Con @ de arroba

Como muchos, recuerdo tiempos pasados mejores, en los que no nos hacía falta mostrar a la sociedad cómo somos o queremos dar la impresión de ser, dónde vamos o qué hacemos. O lo que parece que estamos haciendo, al menos en el momento de posar frente a las cámaras. Internet convirtió de un plumazo —eso nos parece ahora— el mundo en una red invisible interconectada y casi sin fronteras, el gran hermano final: la destrucción de la privacidad por una aparente voluntad propia que no es tal. A día de hoy ya nadie se puede permitir estar ilocalizable a no ser que sea por una elección anti natura. Los tiempos de espera han acabado, se pasan más entretenidos, también terminan más rápido los importantes, ya que nos los perdemos prestando atención a las continuas evasiones que nos ofrecen los reels. Lo que no sabíamos era que acabar con el aburrimiento acabaría también destruyendo nuestra imaginación y, por ende, nuestros sueños. Vivimos en la dictadura compulsiva de seguir y aspirar a ser seguido, no sabemos vivir sin tener, al menos, un atisbo de relevancia pública ni sin sentirnos constantemente valorados aunque no importe por quién, con tal de que sea por alguien, en una eterna mentira retroalimentada por los trending topics de cada momento, encerrados en una carrera de hámsteres eterna sin saber quiénes somos ni qué queremos, corriendo detrás de nuestras dudas, incertidumbres y deseos.

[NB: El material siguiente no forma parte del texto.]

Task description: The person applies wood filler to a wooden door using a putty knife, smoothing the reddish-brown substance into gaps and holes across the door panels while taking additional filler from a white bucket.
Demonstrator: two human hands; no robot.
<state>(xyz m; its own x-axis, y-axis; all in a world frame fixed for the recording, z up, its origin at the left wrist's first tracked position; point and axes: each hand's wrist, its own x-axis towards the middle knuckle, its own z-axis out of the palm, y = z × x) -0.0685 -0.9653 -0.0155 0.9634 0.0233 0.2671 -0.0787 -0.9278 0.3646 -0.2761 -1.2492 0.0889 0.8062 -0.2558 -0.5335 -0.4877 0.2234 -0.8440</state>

Mientras las empresas tratan de averiguar cómo extraer más valor de nuestros likes y reposts y ofrecernos cada vez más productos que no necesitamos; mientras creadores de contenido se exprimen los sesos intentando lograr más visibilidad en sus aportes diarios a la nueva biblioteca en la nube de la humanidad, hay otras personas —más de las que pensamos en realidad— que son felices viviendo sus vidas sin compartir nada, guardándose sus logros para ellos y resolviendo sus dolores hablándolos directamente con los implicados. Suelo pensar que quizá ellos han encontrado la verdadera felicidad haciendo las cosas que hacen y no necesitan la aprobación de los demás para sentirse valorados. Qué suerte tienen, cómo los envidio, son prácticamente las únicas personas que gozan del invisible lujo de mi admiración. Ojalá todo el mundo le dé otra vuelta en algún momento a cómo vivir mejor, a cómo vivir de verdad. Ya es tiempo de una revolución contra las otras revoluciones insulsas del progreso.